You can also give most brushes a 72 hour soak in Murphys as a maintenance deep clean. Every six months or so. This can also rescue brushes you've already trashed. No scraping or grinding needed if you clean up every day though. That's time out of your life. Go watch a game! The five minutes to wash brushes is worth having a clean dry well conditioned tool at hand the next morning. But a Saturday afternoon? Nah.
I'm trained as a portrait painter, but I renovate houses too. And I have a brush fetish, I have over a thousand high quality ones. I clean them all the same way, studio or house. They're all in great shape. Washing daily is not a problem, the oil in oil soap is a great conditioner for natural hairs. Just let them air dry out in the open, they could mildew in a closed container. Takes them inside in freezing weather. Love them and they'll love you back.
Background
A paintbrush is a handheld tool used to apply paint or sealers to paintable surfaces. The brush picks up paint with filament, includes a ferrule that is a metal band that holds the filament and handle together and gives the brush strength, a spacer plug within the ferrule which helps the filament sits tightly in the brush and creates a reservoir for paint, epoxy to lock the filament, and a handle which provides comfort and good balance.
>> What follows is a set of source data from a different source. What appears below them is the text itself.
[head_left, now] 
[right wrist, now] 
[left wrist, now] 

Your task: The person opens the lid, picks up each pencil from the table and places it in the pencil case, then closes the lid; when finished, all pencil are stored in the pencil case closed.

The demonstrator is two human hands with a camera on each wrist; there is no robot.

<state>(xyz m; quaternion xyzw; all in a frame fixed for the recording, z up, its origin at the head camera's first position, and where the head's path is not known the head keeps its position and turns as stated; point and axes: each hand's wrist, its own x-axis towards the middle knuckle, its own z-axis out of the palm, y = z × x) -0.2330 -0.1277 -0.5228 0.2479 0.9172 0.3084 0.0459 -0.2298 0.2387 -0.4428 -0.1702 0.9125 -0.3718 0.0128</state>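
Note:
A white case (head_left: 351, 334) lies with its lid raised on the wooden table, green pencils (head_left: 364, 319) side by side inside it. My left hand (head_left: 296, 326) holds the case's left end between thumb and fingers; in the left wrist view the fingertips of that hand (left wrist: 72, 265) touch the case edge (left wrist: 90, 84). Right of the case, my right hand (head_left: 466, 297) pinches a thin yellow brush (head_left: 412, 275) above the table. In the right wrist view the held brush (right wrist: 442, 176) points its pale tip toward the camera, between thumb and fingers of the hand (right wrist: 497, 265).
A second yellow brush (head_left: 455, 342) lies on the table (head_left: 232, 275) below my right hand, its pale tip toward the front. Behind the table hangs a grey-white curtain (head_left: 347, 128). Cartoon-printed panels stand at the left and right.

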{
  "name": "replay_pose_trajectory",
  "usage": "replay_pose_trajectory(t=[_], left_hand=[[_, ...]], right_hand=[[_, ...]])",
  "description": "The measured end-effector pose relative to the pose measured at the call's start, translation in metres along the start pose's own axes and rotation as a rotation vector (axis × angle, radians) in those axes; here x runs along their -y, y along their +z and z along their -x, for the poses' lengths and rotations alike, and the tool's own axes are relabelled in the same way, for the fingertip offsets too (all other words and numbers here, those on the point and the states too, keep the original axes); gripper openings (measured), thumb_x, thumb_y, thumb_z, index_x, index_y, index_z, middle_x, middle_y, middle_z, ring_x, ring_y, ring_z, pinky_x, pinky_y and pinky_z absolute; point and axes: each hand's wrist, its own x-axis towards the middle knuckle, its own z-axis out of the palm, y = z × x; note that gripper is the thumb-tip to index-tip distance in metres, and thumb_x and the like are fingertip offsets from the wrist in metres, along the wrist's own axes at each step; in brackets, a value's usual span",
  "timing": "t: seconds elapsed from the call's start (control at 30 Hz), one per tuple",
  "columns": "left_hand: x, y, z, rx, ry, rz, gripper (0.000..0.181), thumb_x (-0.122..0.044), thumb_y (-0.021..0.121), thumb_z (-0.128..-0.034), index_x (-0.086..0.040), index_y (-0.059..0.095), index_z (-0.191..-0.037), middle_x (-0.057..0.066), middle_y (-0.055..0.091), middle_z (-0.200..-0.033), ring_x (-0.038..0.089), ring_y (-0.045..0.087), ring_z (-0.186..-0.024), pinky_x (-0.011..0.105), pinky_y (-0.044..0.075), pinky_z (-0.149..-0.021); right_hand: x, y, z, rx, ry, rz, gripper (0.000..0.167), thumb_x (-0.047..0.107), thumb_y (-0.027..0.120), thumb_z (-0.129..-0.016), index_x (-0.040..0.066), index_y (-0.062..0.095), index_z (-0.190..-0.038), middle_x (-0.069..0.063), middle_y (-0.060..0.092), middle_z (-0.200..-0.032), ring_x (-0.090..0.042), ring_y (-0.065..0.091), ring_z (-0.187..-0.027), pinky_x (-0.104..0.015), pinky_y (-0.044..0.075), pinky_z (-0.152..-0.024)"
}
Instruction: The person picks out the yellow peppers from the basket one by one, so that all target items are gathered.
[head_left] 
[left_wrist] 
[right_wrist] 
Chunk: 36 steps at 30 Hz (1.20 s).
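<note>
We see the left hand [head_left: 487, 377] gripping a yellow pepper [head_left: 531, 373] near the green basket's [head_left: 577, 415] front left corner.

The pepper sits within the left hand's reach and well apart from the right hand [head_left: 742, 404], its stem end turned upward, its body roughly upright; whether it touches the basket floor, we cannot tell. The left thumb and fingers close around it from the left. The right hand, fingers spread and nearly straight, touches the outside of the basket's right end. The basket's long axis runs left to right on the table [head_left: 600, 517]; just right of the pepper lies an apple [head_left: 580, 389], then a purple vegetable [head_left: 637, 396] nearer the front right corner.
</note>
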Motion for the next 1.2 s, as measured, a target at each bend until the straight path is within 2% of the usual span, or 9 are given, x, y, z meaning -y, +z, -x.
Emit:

The paintbrush industry categorizes their products based on the user of the product. Thus, there are consumer grade paintbrushes made for the homeowner who is painting small projects, professional grade paintbrushes for the professional house painter who requires a high-quality, long-lasting brush, and artistic grade paintbrushes.
Paintbrushes vary tremendously based on the quality of components used and are specifically constructed for the application of different paints and varnishes upon certain surfaces. The filament may be either animal bristle or synthetic and the brush quality largely rests on the differences in these materials. Inexpensive animal hair brushes used in lower grade brushes are of unbleached hog bristle, however, the most expensive animal hair brushes are of sable and are used for delicate hand painting. These synthetics vary greatly in quality and may be used for cheap brushes as well as better-quality brushes. Handles are of wood or plastic; the rounder the brush the easier it is to manipulate the brush for intricate movement.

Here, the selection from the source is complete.